Some potential limitations of our study have to be discussed. We had to define improved functional outcome after hip arthroscopy (composite of HOS-ADL score above 80 or increase of 23 points). Despite the limitations related to the use of composite outcomes, the impossibility for patients with preoperative HOS-ADL scores of > 80 points to increase 20 points or more necessitated the use of a composite outcome (as these patients otherwise would have been considered unsuccessful irrespective of their score at 1 year postoperative). The HOS-ADL was chosen as the main outcome score because it is a validated, self-administered score and is designed for younger patients with hip pathology without relevant arthritic degeneration [40,41,42]. The cutoff value for improved outcome was based on the MCID of 23 determined in a recent study done by Chahal et al. [25] Other studies show different MCID values, e.g. Martin et al. [43] found an MCID of 9 (which we considered to be too low to be of clinical importance). Repeating the analysis with a cutoff based on this MCID (HOS-ADL score above 80 or increase of 9 points) resulted in a very similar model, yielding the same predictive factors as our current prediction model. Furthermore, in order to use this prediction model, the suggested PROs have to be used.
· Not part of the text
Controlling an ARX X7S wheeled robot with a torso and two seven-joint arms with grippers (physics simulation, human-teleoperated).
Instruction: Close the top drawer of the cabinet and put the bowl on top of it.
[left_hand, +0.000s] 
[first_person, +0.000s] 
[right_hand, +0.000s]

There are also limitations in our follow-up duration, population size and missing values in the outcome scores. Our study has a relatively short follow-up time (1 year) and a small study group size (205), although it is larger than presented by most previous authors. Models developed from datasets with too few outcome events relative to the number of candidate predictors are likely to yield biased estimates of regression coefficients. They lead to unstable prediction models that are overfit to the development sample and perform poorly on new data. It has been suggested that an EPV of 10 or more is needed to avoid the problem of overfitting [44,45,46]. To make sure that the model would not overfit the data, the number of variables included in the model was kept within the limit of 10 events per predictive variable. Another limitation is the influence of pre-, peri- and postoperative factors on functional outcome. All patients had a standardized preoperative selection process, based on known indications, contraindications and the surgeon’s clinical expertise. Outcome can also be affected by factors as perioperative findings or treatment, complications during surgery or injuries after surgery. Examples are, e.g. unexpected chondral damage based on the Outerbridge classification [7, 10, 11, 13, 34], labral repair versus debridement [11], and residual FAI after surgery [47]. These factors are not in the prediction model but still influence the outcome of hip arthroscopic interventions.
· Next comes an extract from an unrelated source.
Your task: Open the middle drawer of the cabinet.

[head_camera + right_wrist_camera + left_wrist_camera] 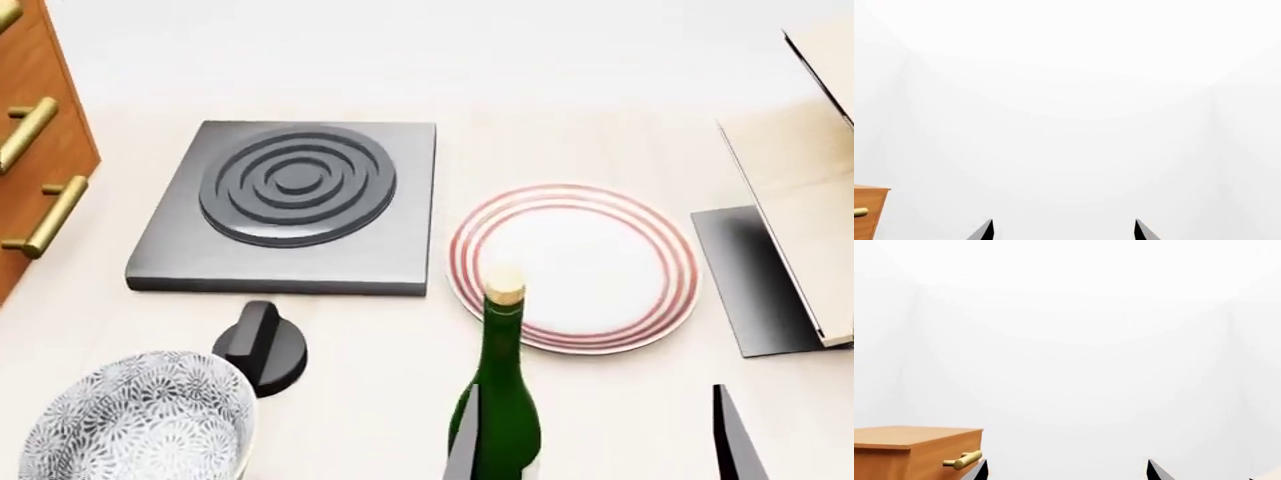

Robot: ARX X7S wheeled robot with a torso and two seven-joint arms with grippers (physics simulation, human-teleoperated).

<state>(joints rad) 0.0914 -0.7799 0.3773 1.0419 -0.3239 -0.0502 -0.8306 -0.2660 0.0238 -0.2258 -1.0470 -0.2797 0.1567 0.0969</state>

Finally, this study included a relatively diverse range of preoperative risk factors, as the addition of preoperative PRO scores as potential risk factors, which is unique in this research field. However, not all possible preoperative risk factors were included in the study. For example, risk factors based on physical examination [48] or radiographic measurements (CT/MRI) [9, 49] can still be added to the model, as every predictor adds to a more accurate identification of patients at risk for an successful outcome.

Conclusion

This study identified six easy accessible preoperative risk factors that can be used to predict functional outcome 1 year after a hip arthroscopic intervention, i.e. gender (female), indication (pincer and labral tear), HOS-ADL (low), WHOQOL physical (high) and WHOQOL psychological (low) score. The proposed clinical prediction model is a first step to predict the functional outcome of patients that are considered for a hip arthroscopic intervention, as it can still be improved through external validation and/or adding additional potential predictors.